This notebook is adapted from John Snow Labs Jupyter/Python getting started notebook. See https://github.com/JohnSnowLabs/spark-nlp-workshop/blob/master/jupyter/annotation/english/match-pattern-pipeline/Pretrained-MatchPattern-Pipeline.ipynb for that version.
library(sparklyr) library(sparknlp) library(dplyr)

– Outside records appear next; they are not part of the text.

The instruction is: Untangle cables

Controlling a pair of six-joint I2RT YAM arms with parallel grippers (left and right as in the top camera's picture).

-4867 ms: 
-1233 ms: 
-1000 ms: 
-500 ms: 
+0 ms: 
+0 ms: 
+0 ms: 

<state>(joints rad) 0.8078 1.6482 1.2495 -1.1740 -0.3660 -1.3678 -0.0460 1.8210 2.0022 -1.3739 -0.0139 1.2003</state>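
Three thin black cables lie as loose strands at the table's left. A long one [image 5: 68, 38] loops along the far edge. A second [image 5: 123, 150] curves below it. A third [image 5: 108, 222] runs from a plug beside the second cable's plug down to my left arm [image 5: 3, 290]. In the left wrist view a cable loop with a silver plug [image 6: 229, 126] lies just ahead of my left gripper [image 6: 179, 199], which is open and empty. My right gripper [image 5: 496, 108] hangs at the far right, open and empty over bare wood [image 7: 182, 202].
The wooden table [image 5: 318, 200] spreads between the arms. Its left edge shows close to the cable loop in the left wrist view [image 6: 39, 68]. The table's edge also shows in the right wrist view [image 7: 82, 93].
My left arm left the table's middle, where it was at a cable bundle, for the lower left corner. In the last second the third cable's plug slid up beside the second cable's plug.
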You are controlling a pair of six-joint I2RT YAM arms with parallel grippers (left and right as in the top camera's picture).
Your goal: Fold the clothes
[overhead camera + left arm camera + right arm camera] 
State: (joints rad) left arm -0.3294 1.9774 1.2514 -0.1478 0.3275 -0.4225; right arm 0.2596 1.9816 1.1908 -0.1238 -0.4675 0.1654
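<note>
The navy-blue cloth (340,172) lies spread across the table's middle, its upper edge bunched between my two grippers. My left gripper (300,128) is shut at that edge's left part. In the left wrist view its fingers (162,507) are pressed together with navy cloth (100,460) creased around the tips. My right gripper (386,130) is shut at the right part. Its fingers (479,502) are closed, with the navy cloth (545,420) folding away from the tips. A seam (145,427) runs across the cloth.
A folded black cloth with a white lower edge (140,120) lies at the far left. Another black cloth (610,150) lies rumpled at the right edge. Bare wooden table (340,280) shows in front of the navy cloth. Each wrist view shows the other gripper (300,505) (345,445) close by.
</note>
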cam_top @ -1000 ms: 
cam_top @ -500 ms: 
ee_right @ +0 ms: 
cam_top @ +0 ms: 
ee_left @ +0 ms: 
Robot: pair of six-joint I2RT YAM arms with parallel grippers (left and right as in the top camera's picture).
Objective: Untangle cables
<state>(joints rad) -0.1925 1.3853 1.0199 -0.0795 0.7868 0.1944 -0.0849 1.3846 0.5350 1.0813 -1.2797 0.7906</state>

version <- Sys.getenv("SPARK_VERSION", unset = "2.4.0") config <- sparklyr::spark_config() options(sparklyr.sanitize.column.names.verbose = TRUE) options(sparklyr.verbose = TRUE) options(sparklyr.na.omit.verbose = TRUE) options(sparklyr.na.action.verbose = TRUE) sc <- sparklyr::spark_connect(master = "local", version = version, config = config)
This Pipeline can extract phone numbers in these formats:
0689912549
+33698912549
+33 6 79 91 25 49
+33-6-79-91-25-49
(555)-555-5555
555-555-5555
+1-238 6 79 91 25 49
+1-555-532-3455
+15555323455
+7 06 79 91 25 49
pipeline <- nlp_pretrained_pipeline(sc, "match_pattern", lang = "en")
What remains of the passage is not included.